Hey Maggie, thanks for writing in. I agree, for the most part, with your comment. I did have some problems with your characterization of what may or may not be acceptable to Muslims.

For instance, you say:

"It is deeply offensive to the most fundamental feeling of people in free societies to see other people openly oppressed"

and:

"To see degradation of another human being worn publicly and held up as a virtue of some sort is simply sickening to us."

My own personal beliefs are that veils are unneccessary and Burqa/ Niqabs are unacceptable. That said, a lot of communities (including the Amish and the Hasidum, here in NY) insist on a dress code for women that emphasises modesty. You seem to have inferred that a veil or a niqab is synonymous with subjugation, which is simply not true. I have a couple of cousins who turned to the niqab of their own volition, as adults and believe this is how they're supposed to live. Their husbands are certainly NOT oppressing them. On the contrary, they wield equal power and, in the privacy of their homes, the dynamics of their relationship would be difficult to distinguish from a western one.

This link that you draw between the niqab and female oppression is, I'm afraid, a knee jerk one and while it may be true for burqad women in countries like Afghanistan, it is less likely to be so in a country like the UK or the US. You may not be able to grasp this, due to a cultural bias (which we all have), but the situation is much more nuanced than how you appear to have understood it.

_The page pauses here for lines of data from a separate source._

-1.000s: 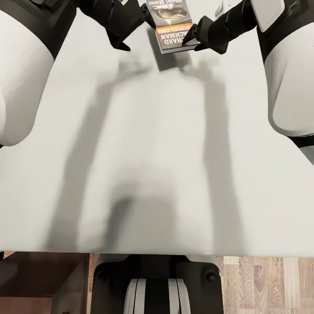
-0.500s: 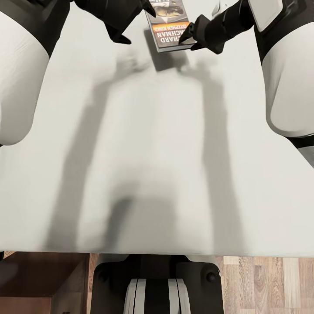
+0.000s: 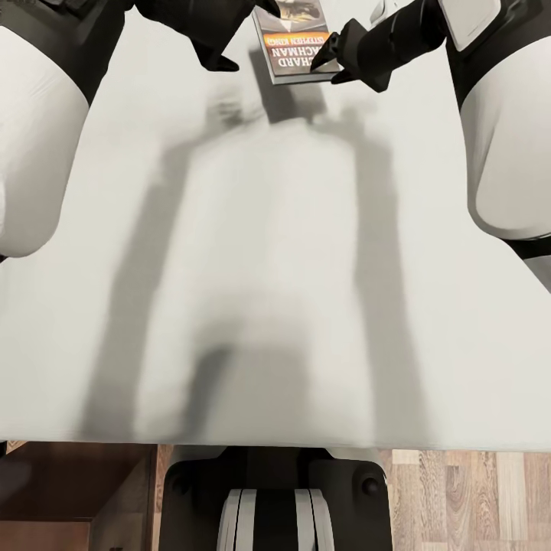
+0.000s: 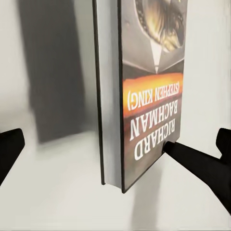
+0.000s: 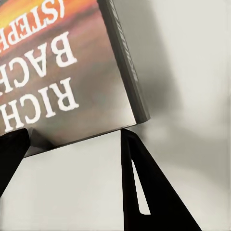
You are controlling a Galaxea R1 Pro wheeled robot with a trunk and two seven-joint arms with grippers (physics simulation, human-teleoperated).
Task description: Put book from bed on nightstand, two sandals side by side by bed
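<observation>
Both claws open: book (image 3: 295, 46) on bed (image 3: 268, 268) btwn left claw (image 3: 229, 46) & right claw (image 3: 330, 63).

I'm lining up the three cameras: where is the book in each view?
Head view: the book at top centre, between both end effectors.
Left wrist view: centre, seen edge-on, with the cover lettering showing.
Right wrist view: upper left, corner by a fingertip.
Shared landmark: the white "RICHARD BACHMAN" lettering.
</observation>
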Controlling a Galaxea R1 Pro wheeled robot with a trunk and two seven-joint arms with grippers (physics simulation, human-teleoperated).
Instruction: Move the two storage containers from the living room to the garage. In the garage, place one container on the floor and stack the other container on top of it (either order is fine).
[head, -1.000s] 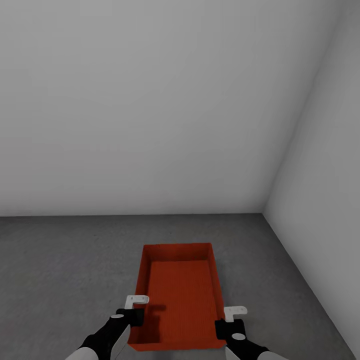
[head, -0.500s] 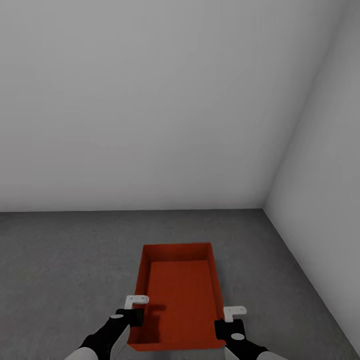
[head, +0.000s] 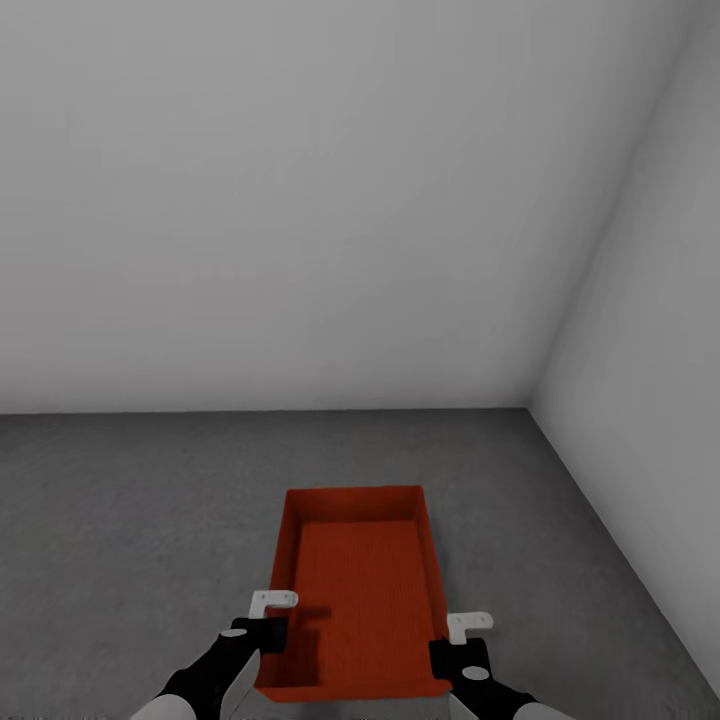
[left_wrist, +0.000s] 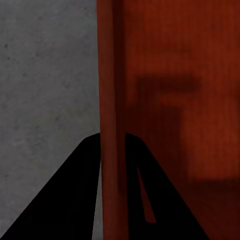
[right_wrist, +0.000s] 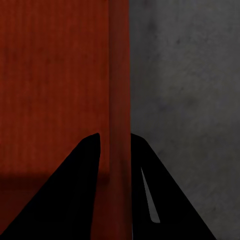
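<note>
One storage container (head: 360, 590), a red-orange rectangular bin with an open top, thin straight walls and a finely ribbed bottom, is held between the robot's two arms over the dark grey floor (head: 130, 520). That floor is matte and mottled like concrete, and it runs beyond the container to two plain grey-white walls (head: 300, 200) that meet in a corner off past the bin's far right side.

At the container's near left wall, the left gripper (head: 268, 622) pinches the thin rim; in the left wrist view its dark fingers (left_wrist: 75, 190) sit close on either side of the wall's edge (left_wrist: 112, 100), one inside the bin and one outside. The right gripper (head: 452, 640) does the same on the near right wall, its fingers (right_wrist: 75, 190) tight about that edge (right_wrist: 119, 75). Both are nearly closed, parted only by the wall's thickness.

Compared with a second ago, the container and the grippers sit at the same spot in the head view, while the line where floor meets the far wall has climbed higher, so more floor shows beyond the bin: the camera has shifted.
</note>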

Secondly, your equation of veiling/ niqabs with genital mutilation or honor killings, is really distressing to me. Again, the link simply isn't there. One is a personal choice, the others are a crime against humanity. My own mother was circumcised and my grandmother was neither veiled nor a monster. It is due to ignorance that it happens, not part of a grand scheme to subjugate women. I'm highly critical of arab/ muslim societies but I believe you're judging other cultures based on your own cultural lens.

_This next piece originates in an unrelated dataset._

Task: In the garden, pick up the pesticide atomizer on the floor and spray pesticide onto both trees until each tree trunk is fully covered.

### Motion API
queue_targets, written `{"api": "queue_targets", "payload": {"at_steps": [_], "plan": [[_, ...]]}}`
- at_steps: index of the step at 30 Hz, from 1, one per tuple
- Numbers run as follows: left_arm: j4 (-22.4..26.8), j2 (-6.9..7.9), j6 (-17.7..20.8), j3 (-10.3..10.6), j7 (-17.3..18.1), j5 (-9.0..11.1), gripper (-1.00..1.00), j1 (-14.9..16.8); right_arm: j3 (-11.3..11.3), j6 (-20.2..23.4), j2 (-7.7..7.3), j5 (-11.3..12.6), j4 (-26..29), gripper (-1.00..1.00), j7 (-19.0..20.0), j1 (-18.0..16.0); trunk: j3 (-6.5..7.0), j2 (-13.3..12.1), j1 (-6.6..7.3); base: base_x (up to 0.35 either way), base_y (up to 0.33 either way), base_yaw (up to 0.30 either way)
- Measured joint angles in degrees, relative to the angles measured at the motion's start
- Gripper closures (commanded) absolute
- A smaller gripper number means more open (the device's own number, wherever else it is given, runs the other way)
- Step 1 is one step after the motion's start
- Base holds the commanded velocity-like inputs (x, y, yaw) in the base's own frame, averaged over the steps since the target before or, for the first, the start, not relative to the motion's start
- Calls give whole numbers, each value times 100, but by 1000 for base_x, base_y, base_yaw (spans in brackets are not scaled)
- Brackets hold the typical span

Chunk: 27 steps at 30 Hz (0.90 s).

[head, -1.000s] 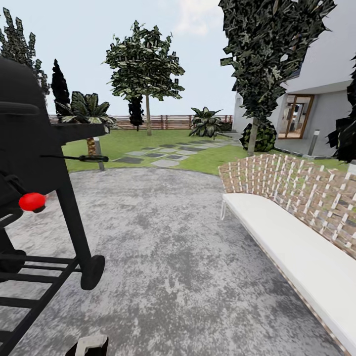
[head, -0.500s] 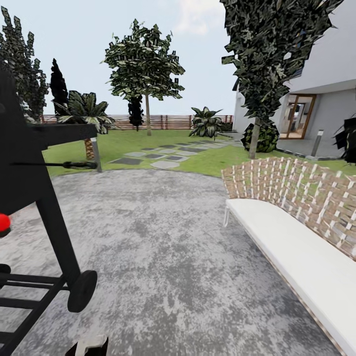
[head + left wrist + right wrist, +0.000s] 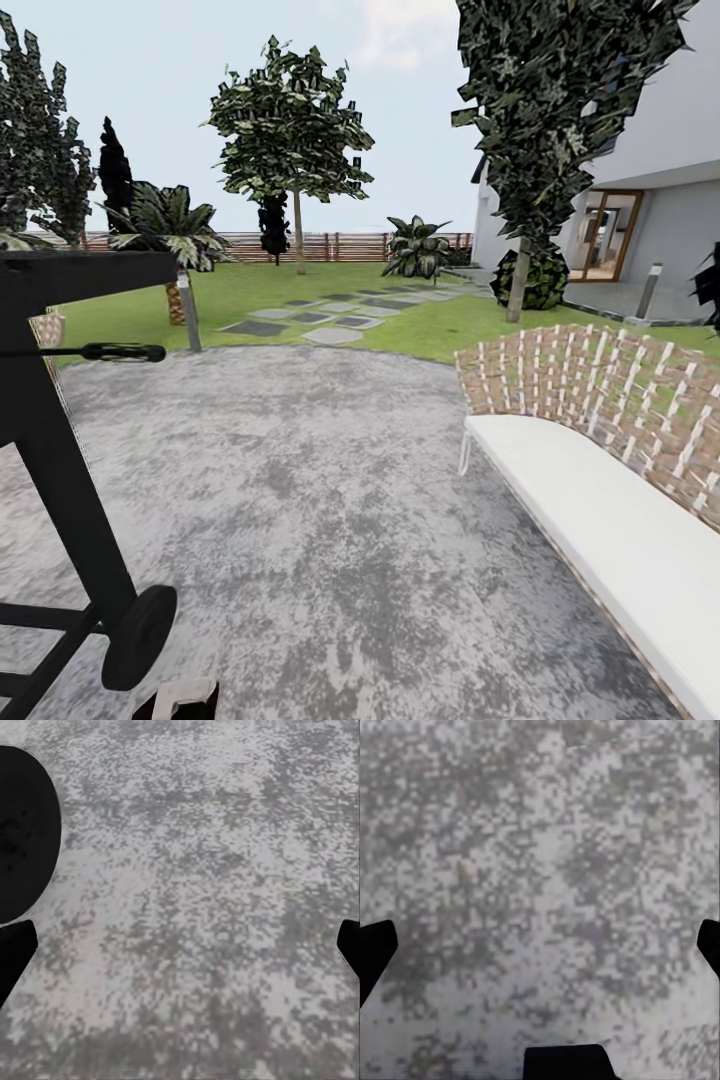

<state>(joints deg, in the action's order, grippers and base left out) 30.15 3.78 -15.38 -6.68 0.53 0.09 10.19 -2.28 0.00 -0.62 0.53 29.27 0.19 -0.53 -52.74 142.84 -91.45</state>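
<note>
Well ahead across the lawn (image 3: 250, 290) stands 1 tree trunk (image 3: 298, 235); both hands, left hand (image 3: 180, 949) and right hand (image 3: 540, 949), hang spread over grey paving (image 3: 330, 520).

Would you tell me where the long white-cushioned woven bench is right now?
In the head view, the white-cushioned woven bench runs along the right side of the grey paved patio, opposite the black wheeled grill at left.
</note>
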Motion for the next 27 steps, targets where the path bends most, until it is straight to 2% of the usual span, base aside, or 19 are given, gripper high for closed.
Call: {"api": "queue_targets", "payload": {"at_steps": [27], "plan": [[-1, 0, 0, 8, 0, 0, -100, 0, 0, 0, 0, 0, 0, -100, 0, 0, 0, 0, 0, 328, 0, 0]]}}
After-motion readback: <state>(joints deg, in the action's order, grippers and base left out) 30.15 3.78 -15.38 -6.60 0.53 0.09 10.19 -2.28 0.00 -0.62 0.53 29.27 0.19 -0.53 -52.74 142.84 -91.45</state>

Thirdly, the subject of polygamy is a touchy one for most Muslims. That said, I don't agree with you that it's disgusting and really caution you against proclaiming people's customs as such, when a) there's a rationale behind them and b) the West doesn't seem to have the same moral judgement on, say, someone who has kids with different women and then shirks his responsibilities towards them. Which is what polygamy was designed to do: make men accountable and ensure that kids from different women received their rights.

Polygamy is not common among the educated, in the Arab world. If my dad tried to pull that shit, my mom would bobbit-ize him before you could say 'I do' four times. But I personally think it's more commendable than fathering children all over the place and then not taking care of them. Which is a very real problem here in the US...among the lower socioeconomic classes. Do you see the link?

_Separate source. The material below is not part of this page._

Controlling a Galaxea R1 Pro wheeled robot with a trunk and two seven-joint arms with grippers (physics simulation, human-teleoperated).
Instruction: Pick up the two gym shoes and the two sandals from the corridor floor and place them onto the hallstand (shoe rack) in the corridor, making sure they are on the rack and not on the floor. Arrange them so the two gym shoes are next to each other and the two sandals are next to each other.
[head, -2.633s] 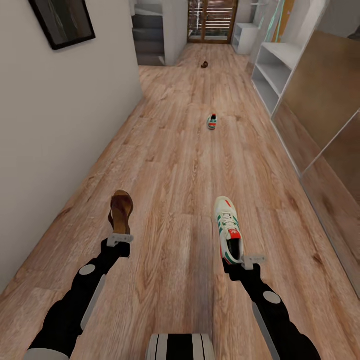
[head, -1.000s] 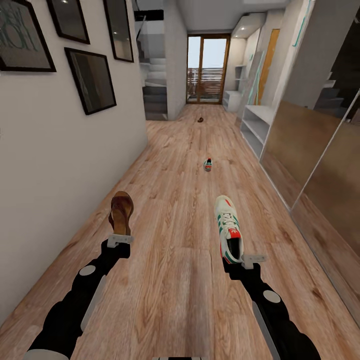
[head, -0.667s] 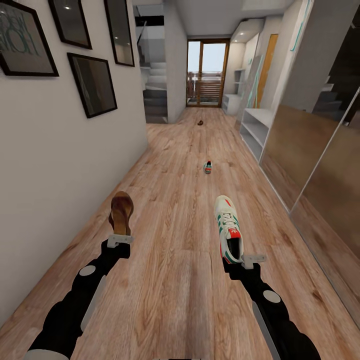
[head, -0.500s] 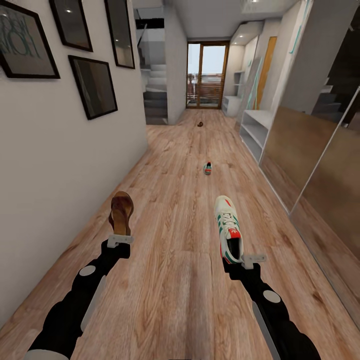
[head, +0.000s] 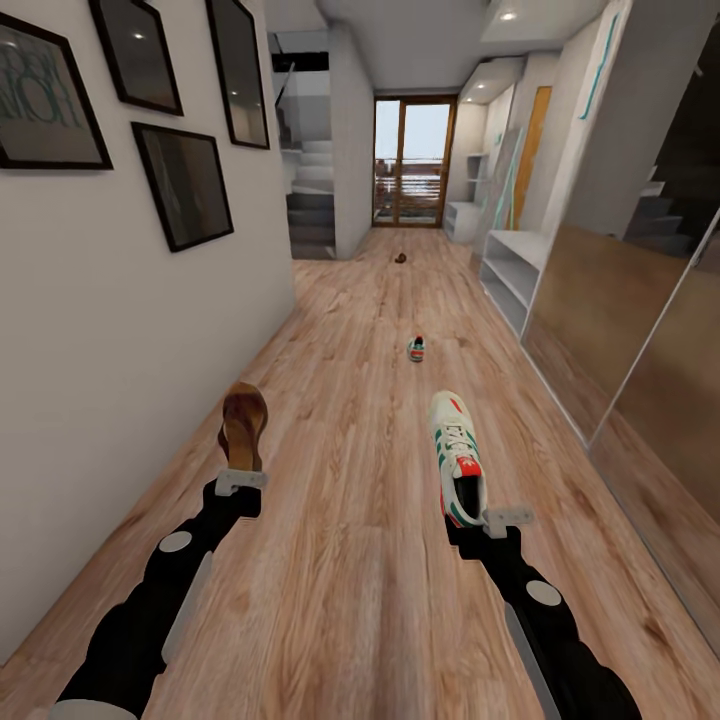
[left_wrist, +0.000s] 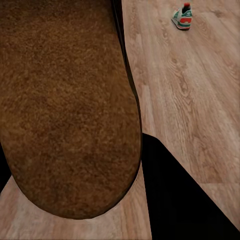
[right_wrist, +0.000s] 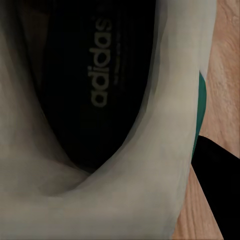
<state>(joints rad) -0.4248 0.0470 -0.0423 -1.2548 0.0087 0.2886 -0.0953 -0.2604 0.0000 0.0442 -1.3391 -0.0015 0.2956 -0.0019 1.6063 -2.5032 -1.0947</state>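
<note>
The left gripper pinches a brown sandal by its heel, the right gripper pinches a white gym shoe by its heel, and far ahead of both, the other gym shoe and the other sandal lie on the wood floor, left of the white shoe rack

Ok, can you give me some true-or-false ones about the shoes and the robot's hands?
1. The left gripper holds a brown sandal. True.
2. The right gripper holds a sandal too. False: it holds a white gym shoe with green stripes.
3. Another gym shoe lies on the corridor floor farther ahead. True.
4. The second sandal is already on the white rack. False: it lies on the floor, far down the corridor.
5. Picture frames hang on the wall at the robot's left. True.
</note>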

Polygamy is like any other system: it has it's flaws and it can certainly be abused. But the reasons it was set up is not as distasteful as you seem to have inferred from the media. It would be like me saying 'Oh, Southern people sleep with their sisters' which may be true of some people in the South but not all. And in that case, everyone seems willing to chalk that down to the correct reason: ignorance.

Despite all that, I do agree that burqas have no place in a Western society...where the women wish to participate in the economy, the market and the legal system. The difference is that it's simply impractical and not 'conducive to the greater good'. But it can't be banned or anything since this would undercut the principles of freedom that western socieities are based on. Rather, the Muslims need to adapt in order to reach an acceptable compromise. But the West needs to do the same.

The last thing I take issue with, Maggie, and I must say, I found this to be quite an egregious statement and almost a betrayal of your personal feelings of nationalism and so forth:

"If you are in our countries..."

I think you'll find that this is their country as well. And while a modicum of integration and assimilation is the burden of any new immigrant group, it's also their right not to abandon their belief system entirely and to work with other immigrant groups, over time, to arrive at social harmony and cooperation.

I hope you're not offended by my response, just like I wasn't offended by yours.